Justin Sonnenburg, a microbiologist at Stanford, suggests that we would do well to begin regarding the human body as “an elaborate vessel optimized for the growth and spread of our microbial inhabitants.” This humbling new way of thinking about the self has large implications for human and microbial health, which turn out to be inextricably linked. Disorders in our internal ecosystem — a loss of diversity, say, or a proliferation of the “wrong” kind of microbes — may predispose us to obesity and a whole range of chronic diseases, as well as some infections. “Fecal transplants,” which involve installing a healthy person’s microbiota into a sick person’s gut, have been shown to effectively treat an antibiotic-resistant intestinal pathogen named C. difficile, which kills 14,000 Americans each year. (Researchers use the word “microbiota” to refer to all the microbes in a community and “microbiome” to refer to their collective genes.) We’ve known for a few years that obese mice transplanted with the intestinal community of lean mice lose weight and vice versa. (We don’t know why.) A similar experiment was performed recently on humans by researchers in the Netherlands: when the contents of a lean donor’s microbiota were transferred to the guts of male patients with metabolic syndrome, the researchers found striking improvements in the recipients’ sensitivity to insulin, an important marker for metabolic health. Somehow, the gut microbes were influencing the patients’ metabolisms.

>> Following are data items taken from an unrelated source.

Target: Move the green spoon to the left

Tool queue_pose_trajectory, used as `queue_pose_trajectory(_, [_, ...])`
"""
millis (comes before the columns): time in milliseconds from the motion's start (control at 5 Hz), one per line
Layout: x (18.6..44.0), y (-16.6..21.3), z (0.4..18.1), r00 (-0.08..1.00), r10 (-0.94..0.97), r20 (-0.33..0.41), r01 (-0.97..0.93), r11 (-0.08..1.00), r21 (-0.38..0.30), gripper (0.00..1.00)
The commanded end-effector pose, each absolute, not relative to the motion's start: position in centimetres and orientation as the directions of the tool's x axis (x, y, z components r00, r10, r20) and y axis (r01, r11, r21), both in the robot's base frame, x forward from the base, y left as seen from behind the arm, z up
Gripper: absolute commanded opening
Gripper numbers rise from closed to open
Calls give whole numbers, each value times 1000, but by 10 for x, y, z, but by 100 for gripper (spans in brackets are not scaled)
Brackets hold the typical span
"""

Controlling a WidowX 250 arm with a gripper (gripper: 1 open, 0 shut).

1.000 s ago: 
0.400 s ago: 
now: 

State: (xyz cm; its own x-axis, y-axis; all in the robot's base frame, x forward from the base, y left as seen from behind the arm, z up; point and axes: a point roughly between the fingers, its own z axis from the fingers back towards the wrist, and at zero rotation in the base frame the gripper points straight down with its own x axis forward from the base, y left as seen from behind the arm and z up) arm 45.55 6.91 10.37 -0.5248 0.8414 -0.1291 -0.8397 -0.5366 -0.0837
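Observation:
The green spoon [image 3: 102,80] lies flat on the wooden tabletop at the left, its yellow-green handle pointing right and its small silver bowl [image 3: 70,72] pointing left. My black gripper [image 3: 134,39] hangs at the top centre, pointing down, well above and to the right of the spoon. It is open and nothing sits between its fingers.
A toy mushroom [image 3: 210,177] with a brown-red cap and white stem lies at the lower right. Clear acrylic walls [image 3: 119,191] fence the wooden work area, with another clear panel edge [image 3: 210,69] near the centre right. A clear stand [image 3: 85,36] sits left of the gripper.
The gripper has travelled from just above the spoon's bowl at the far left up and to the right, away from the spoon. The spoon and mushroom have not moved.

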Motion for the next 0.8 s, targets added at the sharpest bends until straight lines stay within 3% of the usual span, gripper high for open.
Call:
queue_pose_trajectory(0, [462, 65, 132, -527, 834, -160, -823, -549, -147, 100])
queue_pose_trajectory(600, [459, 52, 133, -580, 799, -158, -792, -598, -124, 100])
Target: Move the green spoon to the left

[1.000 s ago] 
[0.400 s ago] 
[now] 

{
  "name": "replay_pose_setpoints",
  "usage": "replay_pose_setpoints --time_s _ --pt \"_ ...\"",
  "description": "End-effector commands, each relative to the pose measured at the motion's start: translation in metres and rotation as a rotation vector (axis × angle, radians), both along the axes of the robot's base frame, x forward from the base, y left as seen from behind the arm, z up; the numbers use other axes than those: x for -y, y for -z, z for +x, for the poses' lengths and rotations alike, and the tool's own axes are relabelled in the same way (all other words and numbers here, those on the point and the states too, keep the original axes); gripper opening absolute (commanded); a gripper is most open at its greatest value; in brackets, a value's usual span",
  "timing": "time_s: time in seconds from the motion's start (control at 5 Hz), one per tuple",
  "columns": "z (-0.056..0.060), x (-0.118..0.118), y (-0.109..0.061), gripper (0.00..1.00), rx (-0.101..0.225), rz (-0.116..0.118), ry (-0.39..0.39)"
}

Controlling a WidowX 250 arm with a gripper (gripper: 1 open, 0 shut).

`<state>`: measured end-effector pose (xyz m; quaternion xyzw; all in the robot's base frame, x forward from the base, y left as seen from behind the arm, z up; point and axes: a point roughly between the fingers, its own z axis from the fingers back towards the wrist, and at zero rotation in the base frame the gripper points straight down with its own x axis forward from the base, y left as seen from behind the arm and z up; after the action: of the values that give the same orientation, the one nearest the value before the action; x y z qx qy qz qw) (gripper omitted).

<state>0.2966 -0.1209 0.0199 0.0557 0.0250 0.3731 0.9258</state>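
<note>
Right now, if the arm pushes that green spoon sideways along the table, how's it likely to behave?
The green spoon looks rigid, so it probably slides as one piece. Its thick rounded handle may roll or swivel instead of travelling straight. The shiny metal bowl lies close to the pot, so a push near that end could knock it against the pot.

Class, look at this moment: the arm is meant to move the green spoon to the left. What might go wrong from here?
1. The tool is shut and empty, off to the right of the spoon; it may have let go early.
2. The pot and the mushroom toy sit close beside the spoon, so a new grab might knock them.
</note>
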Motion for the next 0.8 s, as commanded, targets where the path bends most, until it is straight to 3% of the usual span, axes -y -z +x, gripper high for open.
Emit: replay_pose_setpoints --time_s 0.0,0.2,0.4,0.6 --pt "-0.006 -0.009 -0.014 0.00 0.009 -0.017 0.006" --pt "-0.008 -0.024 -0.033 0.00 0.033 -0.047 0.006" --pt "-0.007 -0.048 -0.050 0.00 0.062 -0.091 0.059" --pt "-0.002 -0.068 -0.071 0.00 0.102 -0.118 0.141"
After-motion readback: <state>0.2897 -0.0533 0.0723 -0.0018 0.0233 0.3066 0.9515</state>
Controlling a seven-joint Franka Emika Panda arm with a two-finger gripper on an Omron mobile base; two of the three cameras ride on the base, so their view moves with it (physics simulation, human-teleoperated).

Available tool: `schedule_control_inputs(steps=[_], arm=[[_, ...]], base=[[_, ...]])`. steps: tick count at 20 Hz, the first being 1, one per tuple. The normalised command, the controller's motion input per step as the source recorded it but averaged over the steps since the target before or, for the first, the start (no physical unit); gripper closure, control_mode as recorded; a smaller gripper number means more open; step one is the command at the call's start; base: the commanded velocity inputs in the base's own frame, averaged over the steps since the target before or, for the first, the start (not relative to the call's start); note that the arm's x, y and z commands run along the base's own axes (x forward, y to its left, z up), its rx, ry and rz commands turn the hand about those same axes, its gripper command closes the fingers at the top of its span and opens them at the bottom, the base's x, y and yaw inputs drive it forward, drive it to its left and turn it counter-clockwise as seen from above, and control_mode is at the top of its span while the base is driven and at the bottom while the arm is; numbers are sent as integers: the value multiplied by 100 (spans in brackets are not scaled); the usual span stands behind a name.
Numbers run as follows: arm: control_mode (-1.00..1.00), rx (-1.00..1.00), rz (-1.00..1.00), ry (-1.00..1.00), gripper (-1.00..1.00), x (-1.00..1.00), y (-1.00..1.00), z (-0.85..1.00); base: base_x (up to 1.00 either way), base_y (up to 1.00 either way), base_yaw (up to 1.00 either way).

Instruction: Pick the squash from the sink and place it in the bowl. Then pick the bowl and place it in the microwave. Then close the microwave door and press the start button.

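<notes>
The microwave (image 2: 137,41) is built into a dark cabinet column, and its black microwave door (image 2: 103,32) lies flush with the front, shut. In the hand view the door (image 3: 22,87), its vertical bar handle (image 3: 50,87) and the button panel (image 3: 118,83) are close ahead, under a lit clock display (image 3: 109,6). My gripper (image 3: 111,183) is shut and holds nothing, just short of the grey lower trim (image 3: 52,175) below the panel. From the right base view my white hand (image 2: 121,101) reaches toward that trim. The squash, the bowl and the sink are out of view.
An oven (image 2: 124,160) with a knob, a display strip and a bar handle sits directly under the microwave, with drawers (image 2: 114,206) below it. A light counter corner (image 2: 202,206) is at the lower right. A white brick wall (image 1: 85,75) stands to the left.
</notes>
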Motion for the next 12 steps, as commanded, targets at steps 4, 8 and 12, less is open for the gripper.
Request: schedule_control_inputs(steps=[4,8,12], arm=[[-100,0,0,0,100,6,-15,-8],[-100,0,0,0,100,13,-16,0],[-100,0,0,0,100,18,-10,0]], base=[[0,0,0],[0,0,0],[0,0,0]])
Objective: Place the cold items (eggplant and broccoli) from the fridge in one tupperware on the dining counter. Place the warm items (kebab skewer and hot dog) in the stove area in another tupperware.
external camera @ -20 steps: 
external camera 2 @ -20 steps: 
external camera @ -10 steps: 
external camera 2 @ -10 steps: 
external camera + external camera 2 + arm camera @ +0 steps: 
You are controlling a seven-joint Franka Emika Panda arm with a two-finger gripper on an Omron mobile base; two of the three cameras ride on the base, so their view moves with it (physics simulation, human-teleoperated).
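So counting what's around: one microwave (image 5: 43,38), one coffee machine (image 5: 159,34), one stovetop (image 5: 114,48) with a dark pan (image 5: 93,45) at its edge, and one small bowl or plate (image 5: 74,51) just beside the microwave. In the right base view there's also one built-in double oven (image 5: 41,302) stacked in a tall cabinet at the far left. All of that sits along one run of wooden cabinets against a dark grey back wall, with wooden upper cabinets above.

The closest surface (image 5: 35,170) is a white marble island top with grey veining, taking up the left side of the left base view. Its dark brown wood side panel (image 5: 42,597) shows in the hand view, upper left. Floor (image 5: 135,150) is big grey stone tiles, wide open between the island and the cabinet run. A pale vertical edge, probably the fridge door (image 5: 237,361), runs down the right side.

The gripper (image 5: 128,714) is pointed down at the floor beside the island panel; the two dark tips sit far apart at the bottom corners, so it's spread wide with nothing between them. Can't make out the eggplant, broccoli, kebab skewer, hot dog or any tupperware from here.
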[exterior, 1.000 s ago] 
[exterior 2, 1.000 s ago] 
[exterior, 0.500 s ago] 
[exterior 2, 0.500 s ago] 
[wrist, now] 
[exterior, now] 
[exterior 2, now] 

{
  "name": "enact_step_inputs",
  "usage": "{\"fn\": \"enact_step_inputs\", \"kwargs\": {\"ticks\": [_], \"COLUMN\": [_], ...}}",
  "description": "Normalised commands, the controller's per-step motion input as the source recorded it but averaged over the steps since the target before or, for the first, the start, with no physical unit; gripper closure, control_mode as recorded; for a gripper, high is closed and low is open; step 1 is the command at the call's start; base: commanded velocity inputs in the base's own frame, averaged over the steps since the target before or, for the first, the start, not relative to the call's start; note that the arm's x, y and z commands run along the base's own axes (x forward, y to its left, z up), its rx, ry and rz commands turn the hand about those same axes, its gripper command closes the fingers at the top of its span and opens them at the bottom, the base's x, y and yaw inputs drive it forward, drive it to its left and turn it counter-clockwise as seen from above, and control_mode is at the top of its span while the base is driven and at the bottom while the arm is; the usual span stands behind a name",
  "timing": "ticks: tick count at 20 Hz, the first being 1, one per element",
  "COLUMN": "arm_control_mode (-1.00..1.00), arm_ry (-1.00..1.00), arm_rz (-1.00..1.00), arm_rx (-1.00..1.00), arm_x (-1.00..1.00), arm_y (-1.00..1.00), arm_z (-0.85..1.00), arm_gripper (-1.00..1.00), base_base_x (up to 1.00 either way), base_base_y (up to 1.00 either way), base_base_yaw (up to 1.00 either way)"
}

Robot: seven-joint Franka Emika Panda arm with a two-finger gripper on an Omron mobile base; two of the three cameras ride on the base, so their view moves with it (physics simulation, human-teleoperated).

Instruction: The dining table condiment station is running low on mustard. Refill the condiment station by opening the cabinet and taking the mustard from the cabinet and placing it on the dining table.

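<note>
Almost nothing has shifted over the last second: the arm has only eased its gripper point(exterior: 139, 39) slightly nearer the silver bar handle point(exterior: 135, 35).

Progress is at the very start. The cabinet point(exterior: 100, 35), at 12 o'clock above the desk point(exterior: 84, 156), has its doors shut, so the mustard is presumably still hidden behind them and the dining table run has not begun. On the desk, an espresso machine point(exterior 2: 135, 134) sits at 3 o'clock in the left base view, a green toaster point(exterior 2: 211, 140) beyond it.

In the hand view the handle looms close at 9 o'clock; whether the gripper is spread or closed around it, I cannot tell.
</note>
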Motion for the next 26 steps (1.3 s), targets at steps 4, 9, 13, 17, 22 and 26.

Our resident microbes also appear to play a critical role in training and modulating our immune system, helping it to accurately distinguish between friend and foe and not go nuts on, well, nuts and all sorts of other potential allergens. Some researchers believe that the alarming increase in autoimmune diseases in the West may owe to a disruption in the ancient relationship between our bodies and their “old friends” — the microbial symbionts with whom we coevolved.
These claims sound extravagant, and in fact many microbiome researchers are careful not to make the mistake that scientists working on the human genome did a decade or so ago, when they promised they were on the trail of cures to many diseases. We’re still waiting. Yet whether any cures emerge from the exploration of the second genome, the implications of what has already been learned — for our sense of self, for our definition of health and for our attitude toward bacteria in general — are difficult to overstate. Human health should now “be thought of as a collective property of the human-associated microbiota,” as one group of researchers recently concluded in a landmark review article on microbial ecology — that is, as a function of the community, not the individual.
Such a paradigm shift comes not a moment too soon, because as a civilization, we’ve just spent the better part of a century doing our unwitting best to wreck the human-associated microbiota with a multifronted war on bacteria and a diet notably detrimental to its well-being. Researchers now speak of an impoverished “Westernized microbiome” and ask whether the time has come to embark on a project of “restoration ecology” — not in the rain forest or on the prairie but right here at home, in the human gut.